Monroe Township will undergo a complete revaluation of all properties in town, with new tax assessments taking effect for 2013.
State Tax Court Judge Gail Menyuk ordered the revaluation in response to a lawsuit filed in 2007 by a large group of Monroe residents who sought the updated property valuations and resulting changes in tax assessments.
“We found out that of the residential properties, about 24 percent of new construction from 2000 were paying 40 percent of the entire town’s property taxes,” said John Keane, a member of the Concerned Citizens of Monroe Township. “We thought, ‘This is wrong.’”
The citizens group argued that residents of homes built since the last revaluation, in 1993, have been paying too much in property taxes. Their research indicated that homeowners in some newer communities are paying about 70 percent more, and in some instances double the taxes paid by residents of similar homes in the town’s older communities.
The judge ordered the revaluation to be done for the 2012 tax year, but Township Business Administrator Wayne Hamilton said the judge has agreed to Monroe’s request to extend the deadline to 2013.
“We are not disputing the revaluation,” Hamilton said. “We didn’t feel it was the right time.”
Ideally, it would have been done after the real estate market had bottomed out and stabilized, Hamilton said. But the court has spoken and action is being taken, he added.
Attorney Jeffrey D. Gordon of Archer & Greiner, Princeton, represented the citizens group in the case and conducted a study to see what needed to be done.
“The township refused to do things they were supposed to,” Keane said, referring to the citizens’ attempts to bring about a revaluation before filing the lawsuit.

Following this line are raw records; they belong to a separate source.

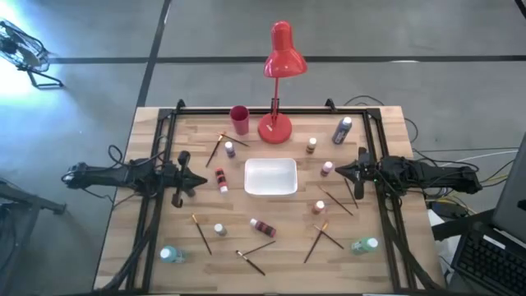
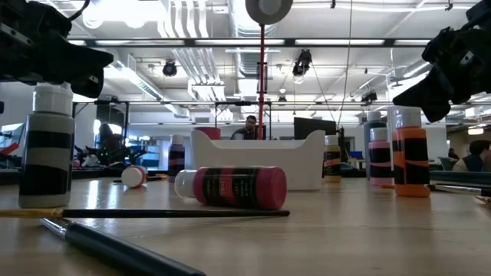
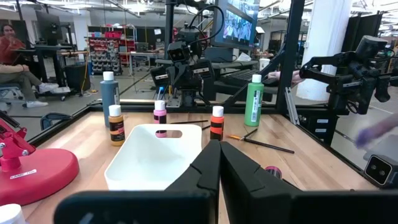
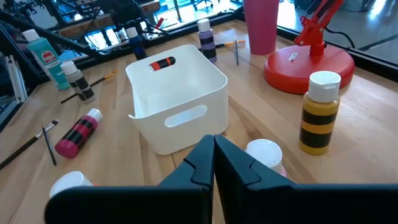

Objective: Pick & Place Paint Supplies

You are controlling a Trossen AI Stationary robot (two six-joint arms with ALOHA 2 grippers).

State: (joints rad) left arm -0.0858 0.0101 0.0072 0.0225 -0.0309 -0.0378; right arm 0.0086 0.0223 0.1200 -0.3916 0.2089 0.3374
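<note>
Small paint bottles and thin brushes lie scattered on the wooden table around a white tray [image 1: 269,177]. Among them are a pink-and-black bottle [image 2: 234,187] on its side, a teal bottle [image 1: 173,255] near the front left, another teal bottle [image 1: 364,244] near the front right, and a blue bottle [image 1: 342,130] at the far right. Brushes [image 1: 325,238] lie flat near the front. My left gripper [image 1: 200,182] hovers shut at the tray's left, pointing level at it. My right gripper [image 1: 341,171] hovers shut at the tray's right, tipped slightly down. Both hold nothing.
A red desk lamp [image 1: 275,127] and a red cup [image 1: 239,120] stand behind the tray at the far edge. A black frame [image 1: 164,164] runs along the table's sides. People sit at desks in the room beyond.
</note>
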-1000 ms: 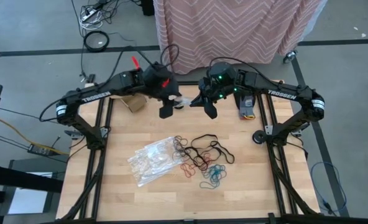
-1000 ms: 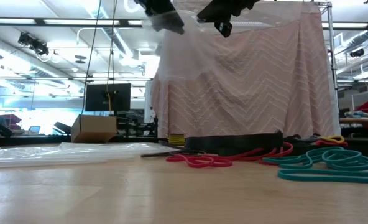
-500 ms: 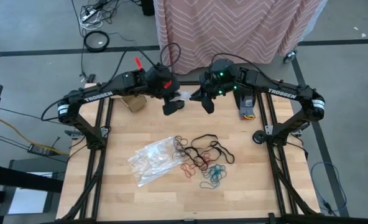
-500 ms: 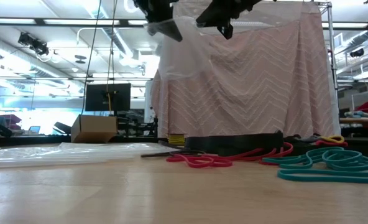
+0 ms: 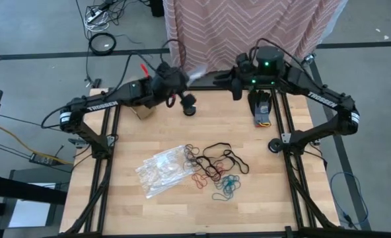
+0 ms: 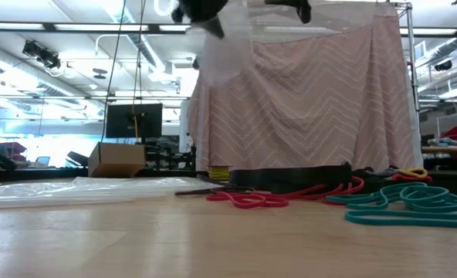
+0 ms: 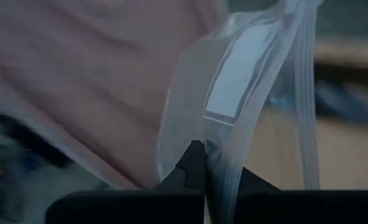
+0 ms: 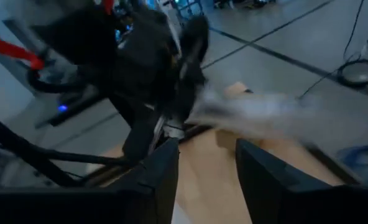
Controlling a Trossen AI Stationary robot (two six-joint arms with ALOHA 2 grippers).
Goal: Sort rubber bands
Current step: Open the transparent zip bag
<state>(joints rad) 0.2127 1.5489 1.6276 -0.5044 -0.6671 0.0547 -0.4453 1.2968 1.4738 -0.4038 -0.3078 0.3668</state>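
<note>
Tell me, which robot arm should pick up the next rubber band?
Probably the right. The left gripper is shut on a clear plastic bag, so it is busy. The right gripper is open and holds nothing. Both hang equally far from the rubber bands.

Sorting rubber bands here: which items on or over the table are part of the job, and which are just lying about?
Job:
thin black rubber loops
small red rubber loops
small teal rubber loops

Lying about:
clear crinkly plastic bags on the wood
clear zip bag pinched in the left pincer
small cardboard box
</note>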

Residents Gerald Krzyzkowski, Norman Rubenstein, Frank A. Giubileo and Keane were listed as plaintiffs in the suit against Monroe, but the citizens group actually consisted of approximately 1,000 township homeowners, many living in the Regency and Renaissance adult communities. The group was “dissatisfied with the administration, equalization and the amount of their own and other local property tax assessments in Monroe Township,” according to legal documents.
The citizens group noted irregularities in Monroe’s tax assessment ratio, which is used to convert market values of properties into taxable assessments. The group said the township excluded about 300 properties from its evaluation, which would determine the assessment ratio over the two-year sample period from 2002 to 2004. Of the 300 exclusions, they said, all were properties that would have decreased the town’s overall assessment ratio.

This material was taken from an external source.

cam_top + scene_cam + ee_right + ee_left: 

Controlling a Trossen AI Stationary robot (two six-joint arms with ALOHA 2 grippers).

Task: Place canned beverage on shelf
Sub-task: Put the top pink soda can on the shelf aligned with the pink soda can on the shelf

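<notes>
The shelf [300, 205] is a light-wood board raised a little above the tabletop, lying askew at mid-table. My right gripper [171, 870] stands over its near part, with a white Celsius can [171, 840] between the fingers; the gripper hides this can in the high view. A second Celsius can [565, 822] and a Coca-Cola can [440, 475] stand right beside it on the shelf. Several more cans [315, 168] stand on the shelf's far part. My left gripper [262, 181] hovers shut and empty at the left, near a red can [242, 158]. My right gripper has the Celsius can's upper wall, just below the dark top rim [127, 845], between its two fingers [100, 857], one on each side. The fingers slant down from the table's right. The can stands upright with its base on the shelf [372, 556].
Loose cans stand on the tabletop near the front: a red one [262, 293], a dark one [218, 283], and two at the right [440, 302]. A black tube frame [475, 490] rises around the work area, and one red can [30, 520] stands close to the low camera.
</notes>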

Several residential developments have been built since the last revaluation, including several age-restricted developments. There have also been three warehouse buildings constructed since 1993. Zoning changes that may affect values are also part of the factors to be considered in the revaluation.
According to Hamilton, Monroe will hire a firm to inspect and appraise the more than 20,000 properties in town. The end result, after the revaluation, may be that “some homeowners may get a decrease, some may get an increase, but most should effectively stay the same,” Hamilton said.